### Given material
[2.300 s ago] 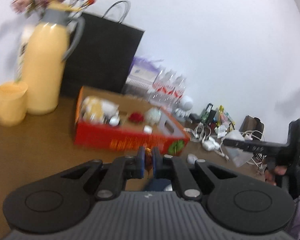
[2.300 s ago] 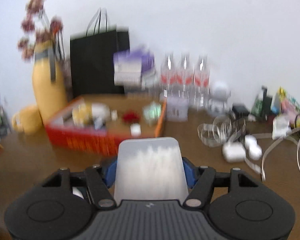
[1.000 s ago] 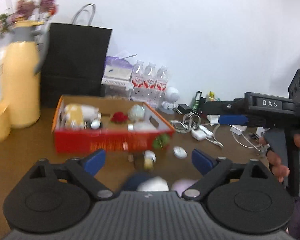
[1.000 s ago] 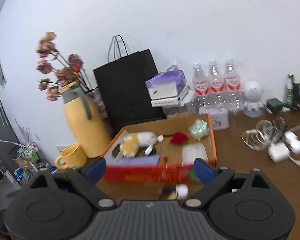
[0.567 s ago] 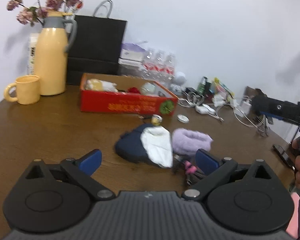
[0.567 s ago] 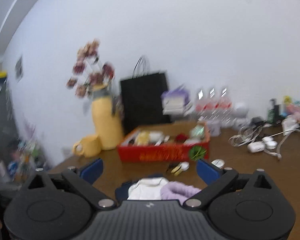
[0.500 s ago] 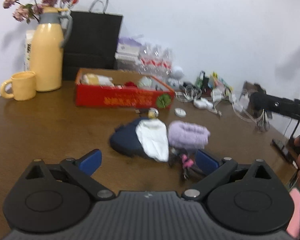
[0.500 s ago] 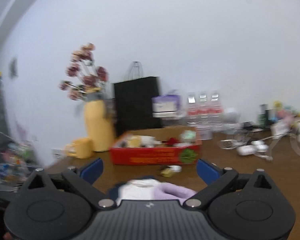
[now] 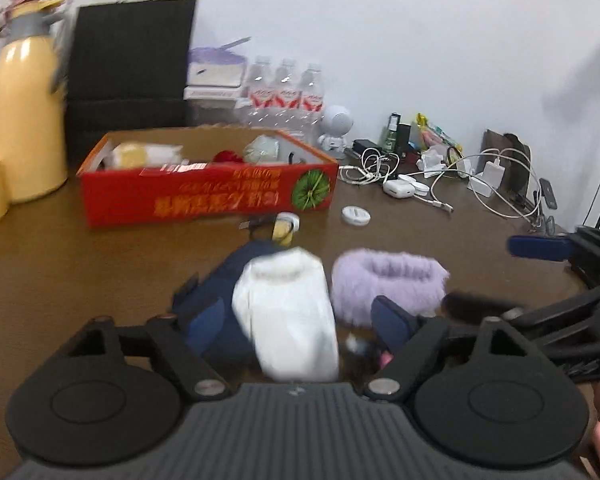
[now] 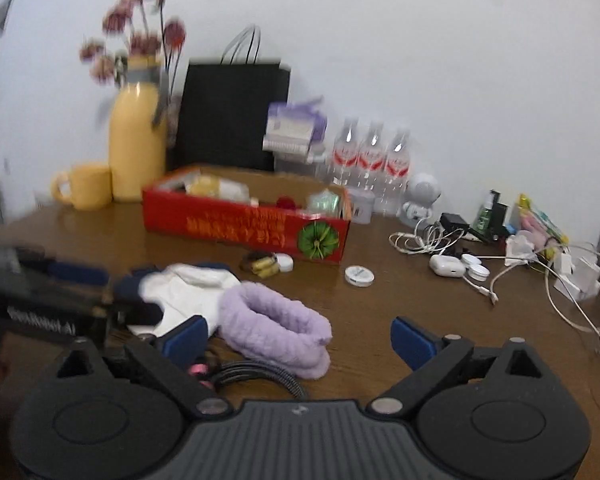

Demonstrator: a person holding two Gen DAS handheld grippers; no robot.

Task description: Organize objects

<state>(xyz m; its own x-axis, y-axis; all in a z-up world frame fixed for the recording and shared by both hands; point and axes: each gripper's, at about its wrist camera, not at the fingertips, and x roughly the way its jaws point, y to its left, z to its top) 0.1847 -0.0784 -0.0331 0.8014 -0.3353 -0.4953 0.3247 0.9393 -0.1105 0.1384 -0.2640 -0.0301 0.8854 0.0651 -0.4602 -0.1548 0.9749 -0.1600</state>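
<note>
My left gripper (image 9: 298,322) is closing in around the white sock (image 9: 288,316), pads not touching it yet. It lies on the navy cloth (image 9: 220,280), just beside the fuzzy purple band (image 10: 276,326). My right gripper (image 10: 298,334) is spread wide over that band, gripping nothing. Red box (image 9: 204,196) sits behind on the table (image 9: 60,264).

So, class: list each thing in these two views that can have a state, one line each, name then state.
left gripper: closing around the white sock, not gripping yet
right gripper: closing, over the purple band
white sock: lying on dark cloth
purple band: lying loose
red box: open-topped, holding items
water bottles: upright, capped
</note>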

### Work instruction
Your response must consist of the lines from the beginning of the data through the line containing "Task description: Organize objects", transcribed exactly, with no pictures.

### Exercise solution
[2.300 s ago] 
[2.300 s ago] 
[1.000 s ago] 
[1.000 s ago] 
[0.567 s ago] 
[0.567 s ago] 
[0.500 s ago] 
[0.500 s ago] 
[now] 
[now] 

Demonstrator: a person holding two Gen DAS handheld grippers; no robot.

Task description: Organize objects

The answer contains nothing further.